The tall dark man who was turning over the leaves of a magazine at the end of the room, looked up as she entered and gazed at her for a moment in silence. Their eyes met; for an instant he seemed to hesitate. Then he rose and walked slowly towards her.

"You must let me introduce myself, Miss Van Vorst," he said, and his voice was like his movements, very deliberate, yet it was clear-cut and pleasant in tone. "My name is Gerard. Mrs. Van Antwerp told me I should have the pleasure of taking you in to dinner."

He spoke so quietly and naturally, and seemed to accept the situation with such absolute indifference, that whatever awkwardness it might have contained for a young girl nervous over her first dinner, was instantly removed. Elizabeth felt grateful, and yet perversely a little piqued that this grave, dark man should place her at a disadvantage, that he should be perfectly at home and know exactly what to do, when she was nervous and flustered. But that kind Providence which had endowed Elizabeth with so many good gifts had given her among others a power to cover inward perturbation with a brave show of self-possession.

"I'm terribly early," she was able to say now, quite lightly and easily, though still with that uncomfortable beating of the heart. "My aunts are very old-fashioned, and insist on punctuality as one of the cardinal virtues."

"In which they are quite right, I think," said Mr. Gerard, smiling. "But when you know Mrs. Van Antwerp well, you will have learned that it is the one virtue in which she is utterly lacking."

"I—I don't know her very well," Elizabeth admitted, regretting somewhat that she could not assert the contrary. "I have never even been here before," she added, glancing about the room, whose stateliness was a little overpowering.

"Really! Then wouldn't you—a—like to come into the conservatory and look at the flowers?" suggested Mr. Gerard, who seemed to have charged himself with the duties of host. "Oh, you needn't wait for Mrs. Van Antwerp," he added, smiling, as Elizabeth hesitated. "I know the time when she went to dress, and can assert with confidence that she won't be down for another half-hour."

So Elizabeth found herself led, somewhat against her will, into the famous conservatory, of whose beauties she had often heard; but with which, it must be confessed, she was less occupied than with the man by her side, at whom she cast furtive glances from beneath her long lashes. He was tall—decidedly taller than herself, though she was a tall woman, and rather broadly built than otherwise. His dark, smooth-shaven face, which had lighted up pleasantly when he smiled, was in repose rather heavy and impassive, with an ugly, square chin, that seemed to indicate an indomitable will, of a kind to pursue tenaciously whatever he might desire. In contradiction to this, his eyes, except when a passing gleam of interest or amusement brightened their sombre depths, had a weary indifferent look, as if there were nothing in the world, on the whole, worth desiring.

"And this is the man," thought Elizabeth, "whom I am expected to amuse. He doesn't look as if it would be an easy task.
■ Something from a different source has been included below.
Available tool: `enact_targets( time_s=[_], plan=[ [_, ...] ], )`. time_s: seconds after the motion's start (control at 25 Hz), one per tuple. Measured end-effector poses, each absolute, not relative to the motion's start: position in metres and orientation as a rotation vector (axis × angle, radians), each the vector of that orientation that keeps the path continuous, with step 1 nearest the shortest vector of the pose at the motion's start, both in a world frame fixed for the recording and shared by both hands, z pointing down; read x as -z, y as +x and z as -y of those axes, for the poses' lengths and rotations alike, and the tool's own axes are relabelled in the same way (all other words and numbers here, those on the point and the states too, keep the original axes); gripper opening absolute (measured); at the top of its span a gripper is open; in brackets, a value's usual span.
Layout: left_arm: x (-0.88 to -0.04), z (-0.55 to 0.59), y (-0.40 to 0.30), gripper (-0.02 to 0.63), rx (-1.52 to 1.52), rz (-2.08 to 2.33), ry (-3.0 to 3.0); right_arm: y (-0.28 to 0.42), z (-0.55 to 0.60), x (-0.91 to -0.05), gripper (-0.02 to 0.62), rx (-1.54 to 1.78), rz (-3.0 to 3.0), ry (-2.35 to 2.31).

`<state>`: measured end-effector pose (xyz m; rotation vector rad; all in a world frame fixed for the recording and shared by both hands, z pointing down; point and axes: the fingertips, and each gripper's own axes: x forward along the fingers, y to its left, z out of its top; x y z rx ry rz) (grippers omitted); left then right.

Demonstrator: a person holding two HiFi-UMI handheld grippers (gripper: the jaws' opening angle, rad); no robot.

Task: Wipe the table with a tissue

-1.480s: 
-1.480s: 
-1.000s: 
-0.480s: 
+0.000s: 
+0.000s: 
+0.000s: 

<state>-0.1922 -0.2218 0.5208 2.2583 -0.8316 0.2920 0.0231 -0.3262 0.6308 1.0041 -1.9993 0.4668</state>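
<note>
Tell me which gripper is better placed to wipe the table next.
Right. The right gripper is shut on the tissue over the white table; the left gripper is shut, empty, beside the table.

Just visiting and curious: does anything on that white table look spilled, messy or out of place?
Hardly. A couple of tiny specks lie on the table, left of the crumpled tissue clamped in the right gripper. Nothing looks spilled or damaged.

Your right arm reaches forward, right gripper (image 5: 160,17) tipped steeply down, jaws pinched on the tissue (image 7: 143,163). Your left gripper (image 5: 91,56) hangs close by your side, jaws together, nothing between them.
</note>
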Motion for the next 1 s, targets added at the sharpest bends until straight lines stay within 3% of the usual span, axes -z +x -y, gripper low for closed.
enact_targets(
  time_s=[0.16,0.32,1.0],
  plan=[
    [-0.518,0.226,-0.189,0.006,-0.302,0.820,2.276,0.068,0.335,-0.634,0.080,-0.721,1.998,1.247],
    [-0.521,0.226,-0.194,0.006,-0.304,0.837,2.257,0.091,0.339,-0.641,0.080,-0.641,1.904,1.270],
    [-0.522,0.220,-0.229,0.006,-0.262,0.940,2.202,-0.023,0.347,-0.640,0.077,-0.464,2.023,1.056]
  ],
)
But no doubt Mrs. Bobby has given him the same charge about me, and he is trying, conscientiously, to obey. That's why he's taken me in here to show me the sights, the way they do to the country visitors." Her heart leaped rebelliously at the thought, even while she was saying aloud mechanically: "'What a fine azalea!' I wonder if I look like a countrified production. My gown isn't, at least; but then—he wouldn't appreciate that fact. It probably would be the same to him, if it came out of the Ark; he isn't the sort of man to notice, one way or the other. I don't believe he cares for women—no, nor they for him. He's not at all good-looking, and he must be—thirty-five"—she ventured another glance. "Oh, that, at least. His hair is quite gray on the temples. 'Yes, those orchids are beautiful. I never saw anything like them.' I must do my duty and admire properly; he thinks me very unsophisticated, no doubt. I don't think I like him. Did Mrs. Bobby think it would amuse me to—amuse him? But perhaps he is thinking the same thing about me." And she stole another glance at his face, but could not read, in his half-closed eyes and unmoved expression, any indication of his real feelings.
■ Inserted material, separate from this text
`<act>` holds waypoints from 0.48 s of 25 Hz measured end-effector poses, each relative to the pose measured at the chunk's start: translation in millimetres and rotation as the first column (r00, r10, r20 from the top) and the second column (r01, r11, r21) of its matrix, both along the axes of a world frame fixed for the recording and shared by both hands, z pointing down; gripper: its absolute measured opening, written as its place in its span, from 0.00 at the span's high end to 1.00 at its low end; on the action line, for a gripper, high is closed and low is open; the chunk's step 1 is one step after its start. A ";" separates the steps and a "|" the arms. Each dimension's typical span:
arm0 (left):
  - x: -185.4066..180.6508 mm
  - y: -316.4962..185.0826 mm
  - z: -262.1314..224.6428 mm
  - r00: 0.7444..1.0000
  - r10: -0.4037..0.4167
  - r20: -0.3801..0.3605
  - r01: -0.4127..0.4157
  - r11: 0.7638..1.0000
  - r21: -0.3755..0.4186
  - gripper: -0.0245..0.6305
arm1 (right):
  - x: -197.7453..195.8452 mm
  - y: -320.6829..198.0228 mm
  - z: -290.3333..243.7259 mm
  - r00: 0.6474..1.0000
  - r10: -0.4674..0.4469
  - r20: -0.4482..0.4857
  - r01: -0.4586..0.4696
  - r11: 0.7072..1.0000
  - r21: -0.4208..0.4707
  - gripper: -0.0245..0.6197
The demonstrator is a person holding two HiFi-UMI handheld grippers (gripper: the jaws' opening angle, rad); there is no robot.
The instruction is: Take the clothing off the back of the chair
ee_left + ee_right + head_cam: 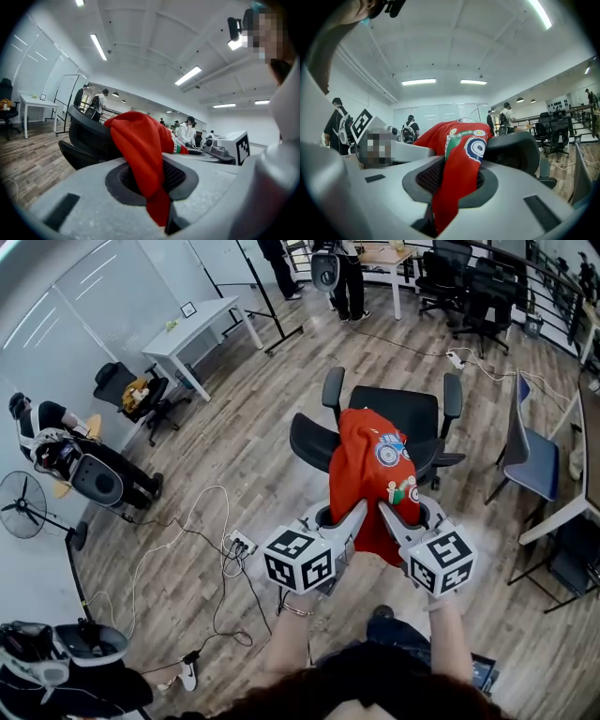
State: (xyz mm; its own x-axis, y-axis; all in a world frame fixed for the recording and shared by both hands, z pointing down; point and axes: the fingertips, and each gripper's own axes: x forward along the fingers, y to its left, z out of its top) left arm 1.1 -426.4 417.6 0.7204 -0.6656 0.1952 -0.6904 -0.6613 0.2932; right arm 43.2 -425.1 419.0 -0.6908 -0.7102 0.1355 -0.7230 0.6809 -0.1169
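Seen from above, a black office chair point(398, 411) with armrests stands on a wooden floor point(234, 456). A red garment point(367, 465) with round cartoon patches hangs over the top of its backrest and down the near side. A person's two arms reach toward it from the bottom edge, each holding a grey tool with a marker cube. The left hand-held gripper point(352, 518) is clenched on the garment's lower left edge; in its own view point(159, 197) a fold of red cloth is pinched between the jaws. The right hand-held gripper point(392, 518) grasps the lower right edge just beside it, with patched red fabric clamped between its jaws point(447, 197). A blue chair point(532, 460) stands well apart at the right.
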 end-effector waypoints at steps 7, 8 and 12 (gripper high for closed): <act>0.0 19.2 -20.4 1.000 0.023 -0.004 -0.023 0.999 0.049 0.86 | -1.4 17.6 -20.1 1.000 0.010 -0.016 -0.009 0.998 0.055 0.85; 0.6 21.9 -22.7 1.000 0.026 -0.003 -0.025 0.998 0.055 0.86 | -1.0 20.1 -22.2 1.000 0.012 -0.017 -0.011 0.998 0.061 0.85; 3.8 32.7 -28.4 0.999 0.034 0.005 -0.035 0.996 0.076 0.86 | 1.7 30.6 -27.3 1.000 0.013 -0.015 -0.012 0.997 0.078 0.85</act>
State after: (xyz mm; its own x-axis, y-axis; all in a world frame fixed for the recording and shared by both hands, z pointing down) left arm 4.8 -393.6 389.2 0.7425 -0.6533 0.1477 -0.6678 -0.7052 0.2380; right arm 44.9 -394.6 391.7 -0.6802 -0.7275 0.0897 -0.7327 0.6786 -0.0525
They had made the round of the conservatory, when suddenly he stopped. "Don't you—want a flower for your gown," he asked. He looked about him reflectively. "Let me see," he said. "You would like it to be white." Elizabeth wondered how he knew that. After a moment's hesitation, he chose a white rose and gave it to her. She fastened it carefully in her gown, where its green leaves formed the only touch of color.